Neural Networks
Description of Data and Task
In this tutorial, we will reproduce the facial emotion recognition
task from the slides using a pre-trained Convolutional Neural Network
(CNN) from Hugging Face that is fine-tuned for facial emotion
recognition based on image data (i.e.,
“dennisjooo/emotion_classification”).
Tasks
- Setup R by installing the
reticulate package
(R-interface to Python) and miniconda (small Python
distribution). Then install the Python packages torch and
tf-keras for NNs, transformers for
Transformers, and datasets for access to the Hugging Face
database.
if (!('reticulate' %in% installed.packages())) {
# Python:
install.packages("reticulate")
library(reticulate)
install_miniconda()
# NNs:
reticulate::py_install('torch', pip=T)
reticulate::py_install('tf-keras', pip=T)
# Transformers:
reticulate::py_install('transformers', pip=T)
# Hugging Face:
reticulate::py_install('datasets', pip=T)
}
- Import the
datasets Python package into your current R
session using the import() function (i.e., similar to
loading R packages with library()). Note that you have to
save Python packages as variables (i.e., they also occur in your
“Environment” in RStudio, similar to defining x = 1), and
that you can only use it by calling this variable each time you want to
use a function from this package using the syntax
package$function() (i.e., (a) similar to the
mlr3verse syntax, where models etc. are objects that have
certain attributes (e.g., functions) that can be accessed with
object$attribute as well as (b) similar to accessing
functions from R packages without loading the entire package using the
syntax package::function()).
- Load the dataset “FastJobs/Visual_Emotional_Analysis” from Hugging
Face into R and save it as “dat”. Make sure to download only the
training data by calling the
load_dataset() function using
the argument split = 'train'.
- Transform the Python variable “dat” into a data type that can be
used in R (e.g., a
tibble; Hint: If you copy the code from
the slides, you should also include the part where the true numeric
classes are translated to verbal labels).

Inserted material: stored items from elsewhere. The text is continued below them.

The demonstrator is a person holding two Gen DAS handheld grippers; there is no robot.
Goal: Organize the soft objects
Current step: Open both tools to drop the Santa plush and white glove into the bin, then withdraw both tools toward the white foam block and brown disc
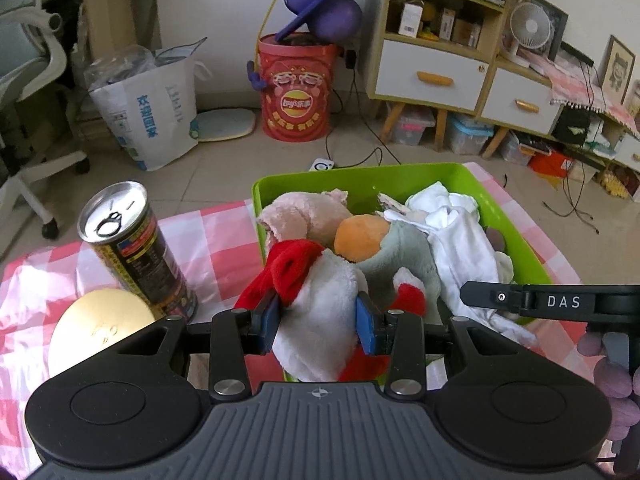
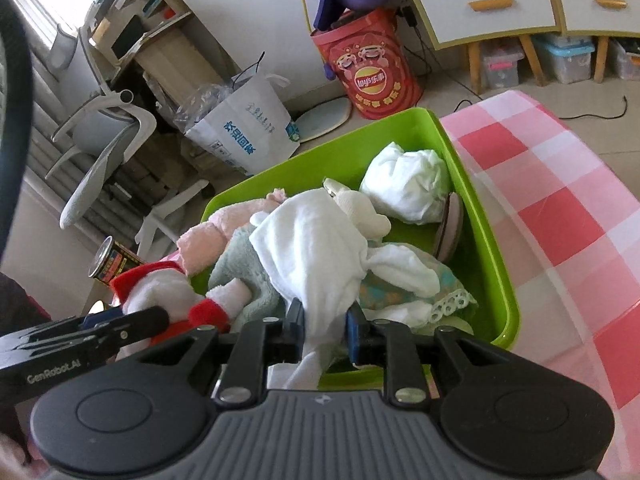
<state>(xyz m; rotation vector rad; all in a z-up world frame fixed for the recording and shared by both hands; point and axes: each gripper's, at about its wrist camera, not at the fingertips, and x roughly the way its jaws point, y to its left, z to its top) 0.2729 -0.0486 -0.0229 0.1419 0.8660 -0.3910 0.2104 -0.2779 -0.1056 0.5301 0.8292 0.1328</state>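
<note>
**Both grippers hold soft items at the green bin**

The red-and-white plush toy (image 1: 316, 304) is at the near-left edge of the green bin (image 1: 472, 184), partly over the rim. The left gripper (image 1: 318, 322) pinches its white body between the blue pads (image 1: 366, 322). Just beside it, a white cloth (image 2: 316, 248) lies on top of the pile, and the right gripper (image 2: 326, 330) is pressed onto its lower fold. Under them lie a grey-green plush (image 1: 404, 252) with an orange face and a pink plush (image 1: 304, 216); a rolled white bundle (image 2: 404, 184) sits at the far side of the bin.

The bin stands on a pink checked cloth (image 2: 560, 216). To the left of the bin, a metal can (image 1: 136, 248) stands upright, with a gold round lid (image 1: 100, 332) near it.

The risks, as I judge them: the two grippers are very close, so they may bump each other. The toy hangs over the rim and could fall outside if the pinch opens too early. The cloth may drag neighbouring items when it is pulled. A wide move to the left could knock the can over.
</note>
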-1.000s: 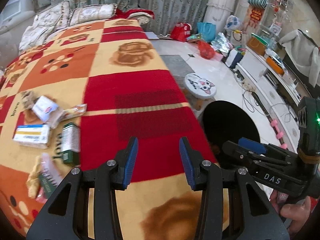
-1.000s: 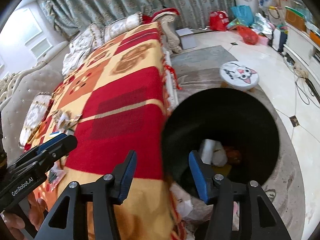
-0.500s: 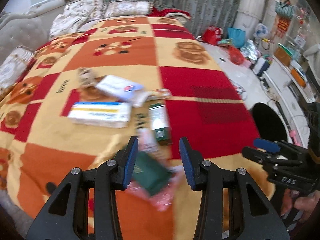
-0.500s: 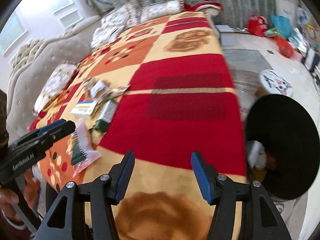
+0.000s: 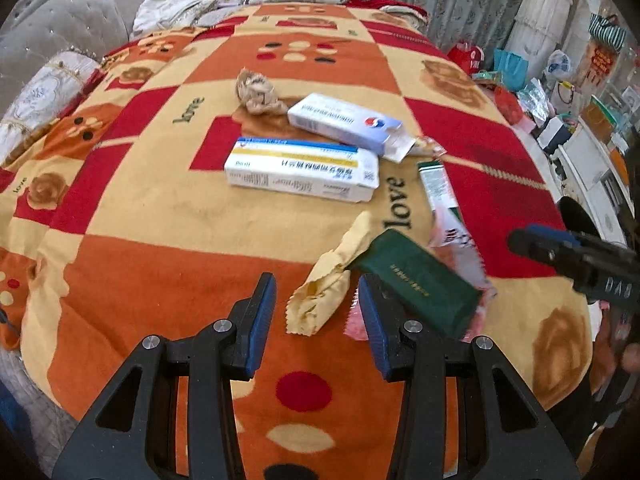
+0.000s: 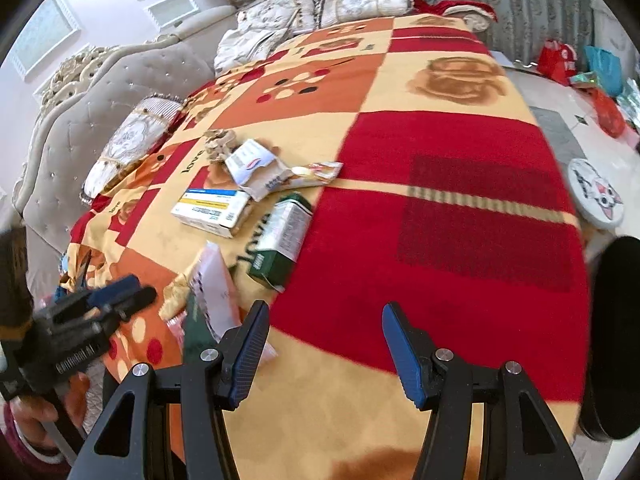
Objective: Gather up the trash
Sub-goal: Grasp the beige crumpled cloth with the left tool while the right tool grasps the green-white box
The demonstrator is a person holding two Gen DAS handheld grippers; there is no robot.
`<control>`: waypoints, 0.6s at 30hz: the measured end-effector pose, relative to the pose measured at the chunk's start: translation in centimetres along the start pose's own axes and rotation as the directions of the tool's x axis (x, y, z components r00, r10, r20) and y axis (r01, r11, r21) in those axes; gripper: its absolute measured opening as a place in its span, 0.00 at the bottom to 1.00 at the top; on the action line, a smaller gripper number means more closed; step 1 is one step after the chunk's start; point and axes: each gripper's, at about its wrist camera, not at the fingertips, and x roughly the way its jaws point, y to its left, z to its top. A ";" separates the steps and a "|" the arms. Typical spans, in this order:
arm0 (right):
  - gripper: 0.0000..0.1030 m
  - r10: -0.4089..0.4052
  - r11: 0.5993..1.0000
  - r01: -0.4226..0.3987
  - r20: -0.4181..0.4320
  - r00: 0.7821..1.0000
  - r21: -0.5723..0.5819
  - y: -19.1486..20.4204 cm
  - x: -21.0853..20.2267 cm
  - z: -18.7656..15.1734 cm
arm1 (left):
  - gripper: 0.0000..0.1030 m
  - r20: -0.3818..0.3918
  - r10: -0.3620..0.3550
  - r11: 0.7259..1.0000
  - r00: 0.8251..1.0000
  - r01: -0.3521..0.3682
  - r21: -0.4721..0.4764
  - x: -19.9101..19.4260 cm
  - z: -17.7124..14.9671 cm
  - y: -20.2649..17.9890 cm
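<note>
Left gripper (image 5: 316, 314) hangs low over the blanket (image 5: 160, 264), jaws apart and empty, the yellow wrapper (image 5: 326, 284) lying right between the fingertips, so that is likely the next pick. Dark green box (image 5: 420, 282) lies just beside it at 3 o'clock, on top of a pink wrapper (image 5: 460, 248); its near corner sits close to the right finger, so a careless close could catch it too.

Other trash is clustered toward 12 o'clock: white box (image 5: 300, 174), blue-white box (image 5: 344, 120), crumpled tissue (image 5: 256, 92), green-white box (image 5: 438, 184).

Right gripper (image 6: 322, 344) is also apart and empty, held over bare red blanket, apparently waiting its turn. Bin (image 6: 616, 340) sits at its 3 o'clock off the blanket edge, well apart from the pile; each piece needs carrying across.
</note>
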 end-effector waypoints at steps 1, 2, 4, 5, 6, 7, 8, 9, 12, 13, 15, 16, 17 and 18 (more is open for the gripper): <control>0.55 0.007 1.000 -0.007 -0.006 1.000 0.001 0.3 0.7 0.6 | 0.40 -0.003 -0.007 1.000 1.000 0.007 0.000 0.2 0.0 0.0; 0.55 0.008 1.000 -0.008 -0.009 1.000 0.003 0.6 1.2 1.0 | 0.40 -0.012 -0.017 1.000 1.000 0.017 0.005 0.7 0.2 0.1; 0.55 0.007 1.000 -0.007 -0.016 1.000 0.007 0.9 2.1 1.7 | 0.40 -0.022 -0.023 1.000 0.999 0.023 0.009 1.4 0.4 0.0; 0.55 0.015 1.000 -0.015 -0.018 1.000 0.007 1.1 2.6 2.2 | 0.40 -0.029 -0.034 0.999 0.999 0.034 0.009 1.9 0.5 0.1; 0.55 0.021 1.000 -0.021 -0.022 1.000 0.006 1.4 3.2 2.7 | 0.40 -0.033 -0.045 0.999 0.998 0.045 0.010 2.2 0.6 0.2; 0.55 0.020 1.000 -0.020 -0.026 0.999 0.003 1.7 3.6 2.9 | 0.40 -0.037 -0.051 0.999 0.998 0.051 0.012 2.4 0.7 0.2; 0.55 0.019 1.000 -0.019 -0.029 0.999 -0.002 2.0 4.0 3.2 | 0.40 -0.043 -0.059 0.998 0.997 0.060 0.014 2.8 0.8 0.2; 0.55 0.016 1.000 -0.017 -0.034 0.999 -0.012 2.3 4.7 3.6 | 0.40 -0.047 -0.072 0.997 0.996 0.072 0.016 3.2 0.9 0.3; 0.50 -0.009 1.000 0.008 -0.053 0.999 -0.021 2.8 6.4 4.2 | 0.39 -0.053 -0.099 0.995 0.994 0.100 0.025 3.6 0.9 0.3; 0.45 -0.023 0.999 0.022 -0.066 0.998 -0.027 3.0 7.2 4.4 | 0.38 -0.054 -0.106 0.994 0.993 0.108 0.025 3.7 0.9 0.4; 0.37 -0.064 0.997 0.062 -0.031 0.997 -0.053 3.3 7.2 4.4 | 0.23 -0.053 -0.109 0.993 0.993 0.111 0.031 3.8 0.8 0.4; 0.35 -0.079 0.995 0.077 -0.025 0.997 -0.068 3.4 7.2 4.5 | 0.15 -0.056 -0.108 0.993 0.993 0.110 0.034 3.8 0.8 0.5; 0.35 -0.080 0.994 0.078 -0.020 0.997 -0.071 3.3 7.0 4.5 | 0.15 -0.056 -0.117 0.993 0.992 0.119 0.027 3.7 0.9 0.6; 0.34 -0.081 0.994 0.079 -0.014 0.997 -0.074 3.2 6.8 4.5 | 0.15 -0.055 -0.124 0.992 0.991 0.125 0.021 3.7 0.9 0.8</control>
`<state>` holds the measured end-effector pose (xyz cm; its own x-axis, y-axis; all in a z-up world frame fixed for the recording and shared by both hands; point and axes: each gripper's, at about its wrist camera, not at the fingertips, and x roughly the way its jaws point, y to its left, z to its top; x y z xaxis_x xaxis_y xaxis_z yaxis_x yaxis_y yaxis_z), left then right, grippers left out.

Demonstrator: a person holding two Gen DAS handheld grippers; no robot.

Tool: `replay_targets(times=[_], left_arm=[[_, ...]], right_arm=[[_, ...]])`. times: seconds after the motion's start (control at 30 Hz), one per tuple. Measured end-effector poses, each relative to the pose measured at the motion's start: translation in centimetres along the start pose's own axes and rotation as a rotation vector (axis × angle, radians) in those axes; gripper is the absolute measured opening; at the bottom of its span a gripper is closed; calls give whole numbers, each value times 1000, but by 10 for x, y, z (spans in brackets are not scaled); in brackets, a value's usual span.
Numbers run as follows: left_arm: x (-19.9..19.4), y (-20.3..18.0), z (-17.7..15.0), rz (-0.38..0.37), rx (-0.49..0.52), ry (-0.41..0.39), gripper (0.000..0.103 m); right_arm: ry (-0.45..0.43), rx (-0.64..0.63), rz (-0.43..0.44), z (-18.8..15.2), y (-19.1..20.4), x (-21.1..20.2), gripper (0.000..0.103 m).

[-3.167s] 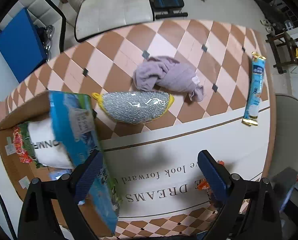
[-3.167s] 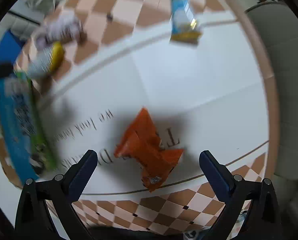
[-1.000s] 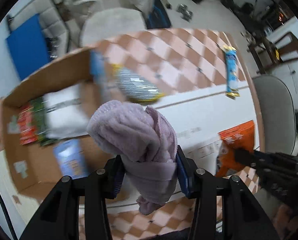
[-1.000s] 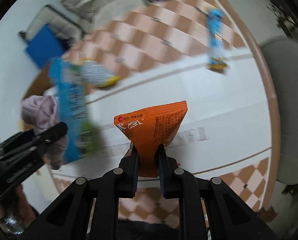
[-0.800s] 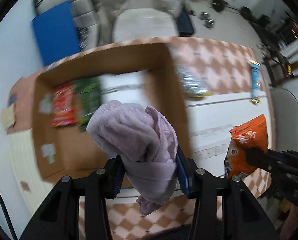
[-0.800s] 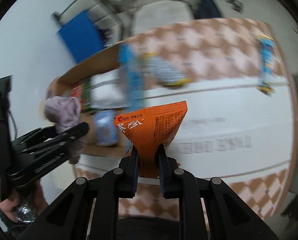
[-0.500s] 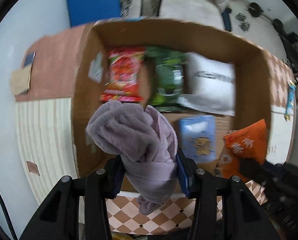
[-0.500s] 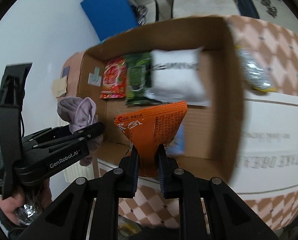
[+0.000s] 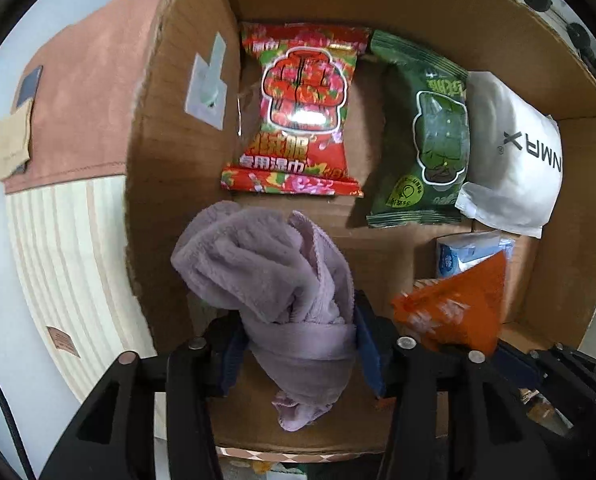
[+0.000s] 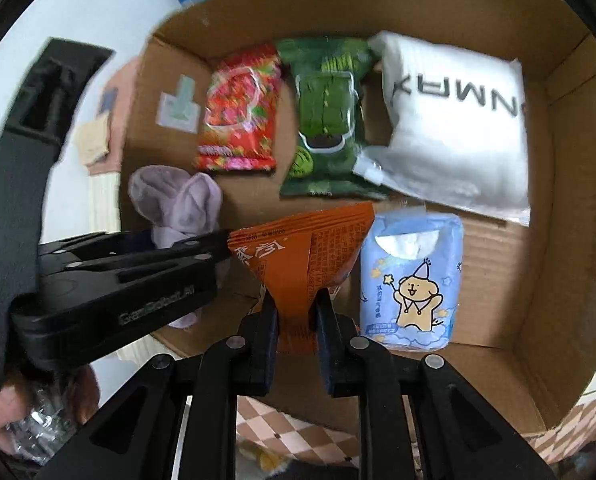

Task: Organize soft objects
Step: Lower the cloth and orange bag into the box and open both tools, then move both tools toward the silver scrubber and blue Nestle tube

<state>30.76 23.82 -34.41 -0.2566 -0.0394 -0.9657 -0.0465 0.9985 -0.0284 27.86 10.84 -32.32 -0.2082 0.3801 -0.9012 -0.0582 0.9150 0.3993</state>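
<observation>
My left gripper (image 9: pixel 295 346) is shut on a lilac towel (image 9: pixel 265 272) and holds it over the near left part of an open cardboard box (image 9: pixel 169 152). My right gripper (image 10: pixel 295 314) is shut on an orange snack packet (image 10: pixel 302 252) and holds it over the box's near middle, beside the left gripper (image 10: pixel 113 280). The towel also shows in the right wrist view (image 10: pixel 177 200), and the orange packet in the left wrist view (image 9: pixel 454 312).
In the box lie a red packet (image 9: pixel 298 112), a green packet (image 9: pixel 430 136), a white pouch (image 9: pixel 514 152) and a blue tissue pack (image 10: pixel 410 276). The box wall (image 10: pixel 570 208) rises at the right. A pink and cream cloth (image 9: pixel 73 120) lies left of the box.
Both grippers, first open over the table, picked up the towel and the orange packet. They carried them left and now hold them lower, inside the box opening.
</observation>
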Motion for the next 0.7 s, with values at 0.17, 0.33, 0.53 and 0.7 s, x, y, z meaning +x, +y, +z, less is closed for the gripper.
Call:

- Load the pre-trained CNN “dennisjooo/emotion_classification” as a
pipeline (i.e., incl. the associated image data pre-processor with the
same name/path at Hugging Face) and save it as “ppl” to be used for a
facial emotion recognition task below.
- For one randomly selected image from the dataset “dat”, use the
pipleline from task 5 to predict the facial emotion. According to the
model, what are the most likely and least likely emotions that the
person in the image is displaying? Note that we only do this task for
one of the images because it will take a while to run for the whole
dataset, but feel free to play around with it as you like.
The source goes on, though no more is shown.